Problem to work on: A copy of the listing below is needed, exact in every line and without images.

Data segment:
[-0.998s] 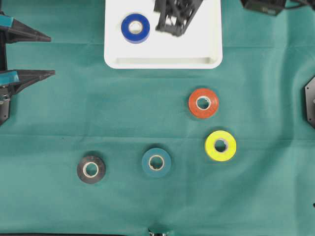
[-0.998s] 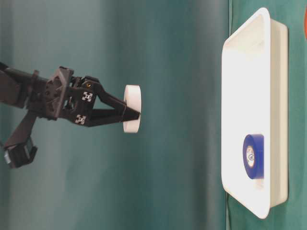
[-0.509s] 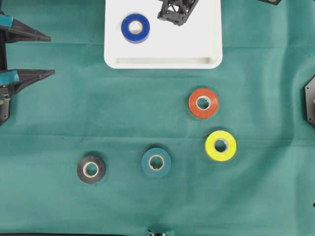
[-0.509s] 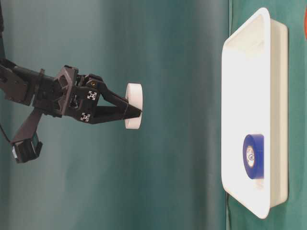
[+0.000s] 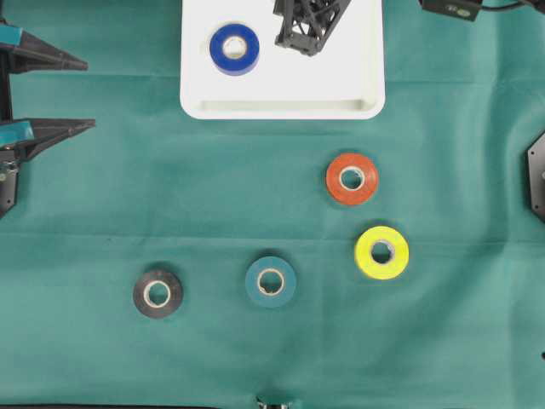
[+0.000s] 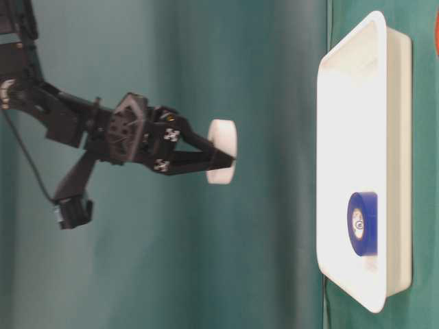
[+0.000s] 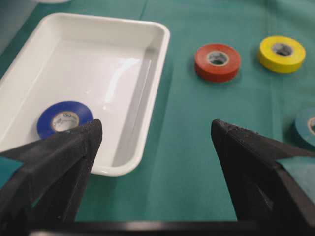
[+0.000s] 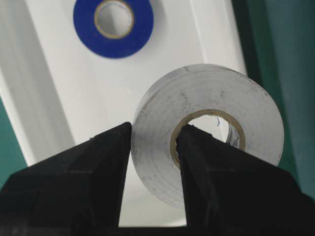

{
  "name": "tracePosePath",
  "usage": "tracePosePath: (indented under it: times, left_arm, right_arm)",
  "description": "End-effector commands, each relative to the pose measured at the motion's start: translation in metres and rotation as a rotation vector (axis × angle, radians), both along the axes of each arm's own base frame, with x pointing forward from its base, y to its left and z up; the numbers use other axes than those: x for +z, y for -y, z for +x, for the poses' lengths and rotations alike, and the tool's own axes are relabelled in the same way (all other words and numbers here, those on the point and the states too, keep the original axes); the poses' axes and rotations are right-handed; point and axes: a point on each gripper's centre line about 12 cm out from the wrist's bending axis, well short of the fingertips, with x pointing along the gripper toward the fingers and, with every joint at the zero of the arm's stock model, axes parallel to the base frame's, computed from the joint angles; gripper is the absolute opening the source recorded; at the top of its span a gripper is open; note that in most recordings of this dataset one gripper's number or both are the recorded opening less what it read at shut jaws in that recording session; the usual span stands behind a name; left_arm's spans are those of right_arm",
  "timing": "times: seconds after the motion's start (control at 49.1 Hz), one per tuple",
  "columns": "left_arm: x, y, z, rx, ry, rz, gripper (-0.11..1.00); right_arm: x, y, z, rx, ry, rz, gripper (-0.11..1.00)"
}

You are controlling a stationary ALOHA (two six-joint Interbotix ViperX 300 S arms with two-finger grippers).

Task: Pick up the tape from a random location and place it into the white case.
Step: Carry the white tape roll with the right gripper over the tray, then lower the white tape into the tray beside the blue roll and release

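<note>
- One white tape roll, light and stiff, hangs above the white case.
- My right pincer pinches its wall, one finger through the core; smooth, could slip.
- My left pincer gapes wide, holding nothing.

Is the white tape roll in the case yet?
No. The right pincer holds the white tape roll above the white case, apart from it.

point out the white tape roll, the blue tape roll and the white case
white tape roll [image 8: 162, 162], right wrist view, on its flat side face left of the core
blue tape roll [image 5: 234, 48], overhead view, on its ring
white case [image 5: 281, 108], overhead view, on its near rim
</note>
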Motion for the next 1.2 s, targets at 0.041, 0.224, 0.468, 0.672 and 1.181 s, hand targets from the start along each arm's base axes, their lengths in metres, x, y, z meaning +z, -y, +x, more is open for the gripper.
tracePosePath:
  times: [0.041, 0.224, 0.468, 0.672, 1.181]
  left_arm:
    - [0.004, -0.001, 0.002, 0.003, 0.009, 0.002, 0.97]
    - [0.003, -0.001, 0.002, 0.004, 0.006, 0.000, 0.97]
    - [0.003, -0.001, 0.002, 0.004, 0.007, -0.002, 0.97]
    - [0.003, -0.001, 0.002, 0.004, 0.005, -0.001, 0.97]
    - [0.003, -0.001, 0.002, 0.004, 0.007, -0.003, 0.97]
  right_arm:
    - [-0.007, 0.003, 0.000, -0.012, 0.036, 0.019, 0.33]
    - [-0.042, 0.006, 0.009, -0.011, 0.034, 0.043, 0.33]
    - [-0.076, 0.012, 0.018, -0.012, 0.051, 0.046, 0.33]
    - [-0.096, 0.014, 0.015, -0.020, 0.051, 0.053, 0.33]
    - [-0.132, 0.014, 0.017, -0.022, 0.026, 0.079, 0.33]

Exercise output:
[-0.998s] 
[-0.998s] 
[-0.509s] 
[-0.509s] 
[+0.000s] 
[+0.000s] 
[+0.000s] 
[+0.000s] 

{
  "name": "tracePosePath",
  "usage": "tracePosePath: (indented under it: times, left_arm, right_arm)",
  "description": "End-effector commands, each relative to the pose measured at the motion's start: translation in metres and rotation as a rotation vector (axis × angle, radians), both along the axes of each arm's own base frame, with x pointing forward from its base, y to its left and z up; the numbers use other axes than those: x for +z, y for -y, z for +x, for the poses' lengths and rotations alike, and the tool's own axes are relabelled in the same way (all other words and numbers here, those on the point and the states too, keep the original axes); the poses' axes and rotations are right-handed; point and axes: a point on each gripper's centre line about 12 cm out from the wrist's bending axis, well short of the fingertips, with x pointing along the gripper toward the fingers and, with every joint at the zero of the arm's stock model, axes parallel to the base frame's, computed from the joint angles; gripper is the absolute opening the source recorded; at the top of its span a gripper is open; note that in most recordings of this dataset one gripper's number or both are the recorded opening less what it read at shut jaws in that recording session; the usual span stands behind a name; left_arm's spans are those of right_arm",
  "timing": "times: seconds after the motion's start (control at 49.1 Hz), one per tuple",
  "columns": "left_arm: x, y, z, rx, ry, rz, gripper (-0.11..1.00); right_arm: x, y, z, rx, ry, rz, gripper (-0.11..1.00)"
}

You are controlling a stationary ALOHA (two six-joint Interbotix ViperX 300 S arms with two-finger grippers).

Task: Pick up the tape from a random location and place it into the white case.
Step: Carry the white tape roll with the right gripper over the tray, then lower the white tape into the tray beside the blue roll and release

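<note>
- One white tape roll, light and stiff, hangs above the white case.
- My right pincer pinches its wall, one finger through the core; smooth, could slip.
- My left pincer gapes wide, holding nothing.

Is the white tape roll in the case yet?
No. The right pincer holds the white tape roll above the white case, apart from it.

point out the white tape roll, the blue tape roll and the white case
white tape roll [image 8: 162, 162], right wrist view, on its flat side face left of the core
blue tape roll [image 5: 234, 48], overhead view, on its ring
white case [image 5: 281, 108], overhead view, on its near rim
</note>
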Motion for the next 1.2 s, targets at 0.041, 0.224, 0.468, 0.672 and 1.181 s, hand targets from the start along each arm's base axes, their lengths in metres, x, y, z meaning +z, -y, +x, more is open for the gripper.
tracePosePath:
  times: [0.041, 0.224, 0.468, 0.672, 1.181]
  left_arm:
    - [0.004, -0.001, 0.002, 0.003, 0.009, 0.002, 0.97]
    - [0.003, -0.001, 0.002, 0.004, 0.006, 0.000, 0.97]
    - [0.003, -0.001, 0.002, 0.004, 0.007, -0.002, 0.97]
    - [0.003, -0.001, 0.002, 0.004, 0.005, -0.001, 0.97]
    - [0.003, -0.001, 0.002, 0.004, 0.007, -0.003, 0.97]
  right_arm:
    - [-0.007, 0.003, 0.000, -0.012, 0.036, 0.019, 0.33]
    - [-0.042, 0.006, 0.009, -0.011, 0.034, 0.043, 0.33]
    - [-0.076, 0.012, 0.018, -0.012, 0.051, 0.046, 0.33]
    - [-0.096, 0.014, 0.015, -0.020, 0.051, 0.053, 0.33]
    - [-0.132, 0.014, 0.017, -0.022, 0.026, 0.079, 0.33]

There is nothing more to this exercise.